- [What you will do]: Please output exactly the lines below, starting at the line that has "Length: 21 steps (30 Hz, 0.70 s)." and ending at the line that has "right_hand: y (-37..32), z", both included; leave out all pictures and include nothing else.
---- Dataset extract
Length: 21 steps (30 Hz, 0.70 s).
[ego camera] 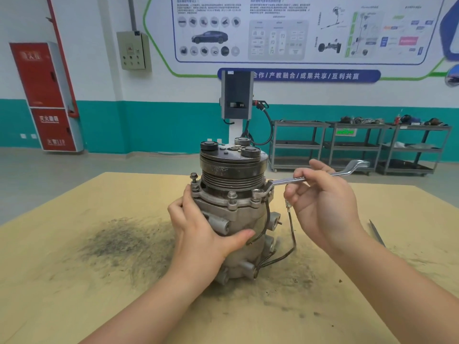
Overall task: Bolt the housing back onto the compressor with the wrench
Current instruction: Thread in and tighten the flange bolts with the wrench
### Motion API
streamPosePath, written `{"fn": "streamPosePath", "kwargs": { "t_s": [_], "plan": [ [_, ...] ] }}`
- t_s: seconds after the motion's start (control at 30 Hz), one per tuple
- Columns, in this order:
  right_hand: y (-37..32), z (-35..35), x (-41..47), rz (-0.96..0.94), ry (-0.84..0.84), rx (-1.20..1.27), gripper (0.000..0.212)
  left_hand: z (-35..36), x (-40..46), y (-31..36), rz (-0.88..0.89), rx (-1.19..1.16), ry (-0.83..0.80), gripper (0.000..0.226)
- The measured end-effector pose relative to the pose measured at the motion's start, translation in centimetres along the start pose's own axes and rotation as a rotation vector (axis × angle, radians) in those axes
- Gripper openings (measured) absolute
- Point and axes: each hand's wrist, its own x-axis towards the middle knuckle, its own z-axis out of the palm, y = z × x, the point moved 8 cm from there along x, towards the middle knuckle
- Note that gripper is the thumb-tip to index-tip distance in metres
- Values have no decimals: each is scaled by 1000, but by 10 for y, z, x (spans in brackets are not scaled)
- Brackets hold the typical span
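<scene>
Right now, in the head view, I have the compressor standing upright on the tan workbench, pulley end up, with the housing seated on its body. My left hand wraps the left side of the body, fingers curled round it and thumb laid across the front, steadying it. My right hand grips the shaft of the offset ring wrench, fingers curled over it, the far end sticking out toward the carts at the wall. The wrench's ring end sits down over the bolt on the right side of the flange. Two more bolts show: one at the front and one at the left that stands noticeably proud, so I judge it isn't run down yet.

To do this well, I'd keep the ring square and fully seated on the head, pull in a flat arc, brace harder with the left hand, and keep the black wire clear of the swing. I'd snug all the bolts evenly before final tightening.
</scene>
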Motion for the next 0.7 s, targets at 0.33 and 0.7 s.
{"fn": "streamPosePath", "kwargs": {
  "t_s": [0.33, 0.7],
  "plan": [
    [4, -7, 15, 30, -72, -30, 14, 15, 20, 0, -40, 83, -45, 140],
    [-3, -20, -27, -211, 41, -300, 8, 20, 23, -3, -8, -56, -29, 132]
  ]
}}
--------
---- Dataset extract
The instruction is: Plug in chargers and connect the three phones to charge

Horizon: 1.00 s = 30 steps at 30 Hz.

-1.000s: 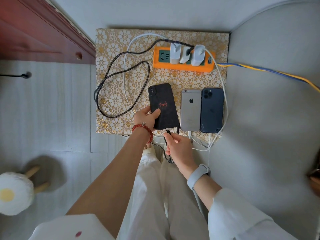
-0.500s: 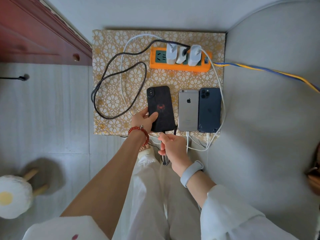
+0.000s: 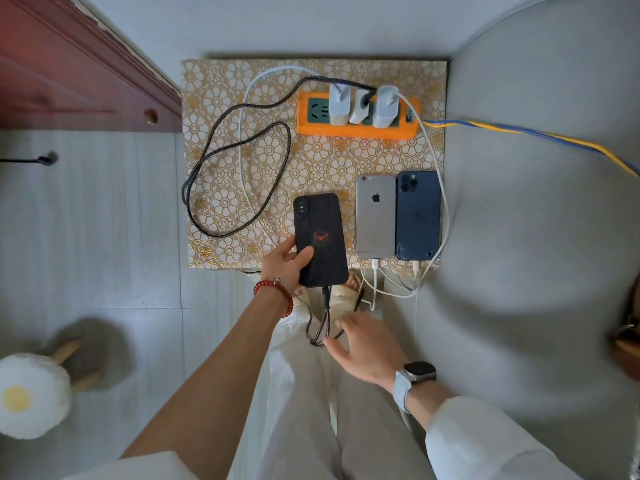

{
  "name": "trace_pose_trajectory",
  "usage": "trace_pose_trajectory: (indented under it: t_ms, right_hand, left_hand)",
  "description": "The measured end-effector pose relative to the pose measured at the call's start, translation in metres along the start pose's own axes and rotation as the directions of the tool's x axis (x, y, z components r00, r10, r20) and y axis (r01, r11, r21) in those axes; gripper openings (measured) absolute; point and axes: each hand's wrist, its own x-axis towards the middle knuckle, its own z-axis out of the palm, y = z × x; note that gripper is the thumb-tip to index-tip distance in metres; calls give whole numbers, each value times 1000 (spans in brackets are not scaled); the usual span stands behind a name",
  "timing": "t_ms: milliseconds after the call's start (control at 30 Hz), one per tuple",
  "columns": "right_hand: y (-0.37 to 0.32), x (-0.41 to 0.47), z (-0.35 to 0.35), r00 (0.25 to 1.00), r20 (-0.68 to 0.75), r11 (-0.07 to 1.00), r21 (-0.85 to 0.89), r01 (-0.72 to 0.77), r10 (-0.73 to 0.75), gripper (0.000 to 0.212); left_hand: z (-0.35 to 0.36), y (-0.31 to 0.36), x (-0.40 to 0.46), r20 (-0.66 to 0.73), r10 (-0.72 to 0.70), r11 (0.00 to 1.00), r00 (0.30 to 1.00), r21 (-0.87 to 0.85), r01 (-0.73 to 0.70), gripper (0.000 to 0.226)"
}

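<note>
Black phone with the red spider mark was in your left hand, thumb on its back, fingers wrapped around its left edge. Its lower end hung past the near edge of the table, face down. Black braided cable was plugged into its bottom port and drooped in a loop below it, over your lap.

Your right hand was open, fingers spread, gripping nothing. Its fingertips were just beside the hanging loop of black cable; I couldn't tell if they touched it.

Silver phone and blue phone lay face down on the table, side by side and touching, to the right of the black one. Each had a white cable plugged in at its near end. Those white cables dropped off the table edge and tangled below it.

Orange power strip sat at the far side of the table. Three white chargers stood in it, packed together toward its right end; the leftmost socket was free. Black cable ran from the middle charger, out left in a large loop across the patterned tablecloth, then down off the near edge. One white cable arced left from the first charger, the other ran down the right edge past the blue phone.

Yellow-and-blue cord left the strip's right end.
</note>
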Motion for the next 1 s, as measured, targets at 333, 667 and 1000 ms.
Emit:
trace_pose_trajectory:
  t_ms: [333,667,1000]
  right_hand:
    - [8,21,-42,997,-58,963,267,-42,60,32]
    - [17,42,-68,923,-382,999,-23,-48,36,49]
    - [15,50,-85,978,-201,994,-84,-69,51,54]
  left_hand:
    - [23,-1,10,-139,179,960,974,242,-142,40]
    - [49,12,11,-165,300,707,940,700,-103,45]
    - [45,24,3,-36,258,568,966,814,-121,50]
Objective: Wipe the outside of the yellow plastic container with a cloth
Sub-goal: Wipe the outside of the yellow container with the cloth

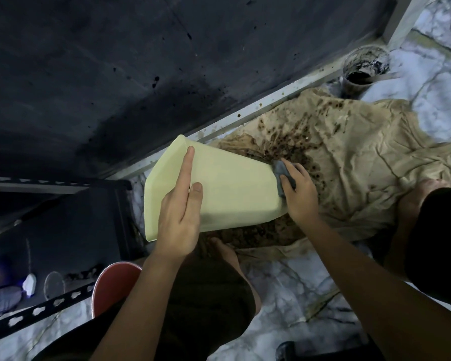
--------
- [The completed task]:
Length: 21 steps (30 Hz, 0.70 s).
[ego camera] 
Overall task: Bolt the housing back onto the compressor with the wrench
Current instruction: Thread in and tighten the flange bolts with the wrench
### Motion API
streamPosePath, written `{"fn": "streamPosePath", "kwargs": { "t_s": [_], "plan": [ [_, ...] ] }}`
- t_s: seconds after the motion's start (control at 30 Hz), one per tuple
- Columns, in this order:
  right_hand: y (-37..32), z (-35..35), x (-41..47), rz (-0.96..0.94), ry (-0.84..0.84), rx (-1.20..1.27), gripper (0.000..0.212)

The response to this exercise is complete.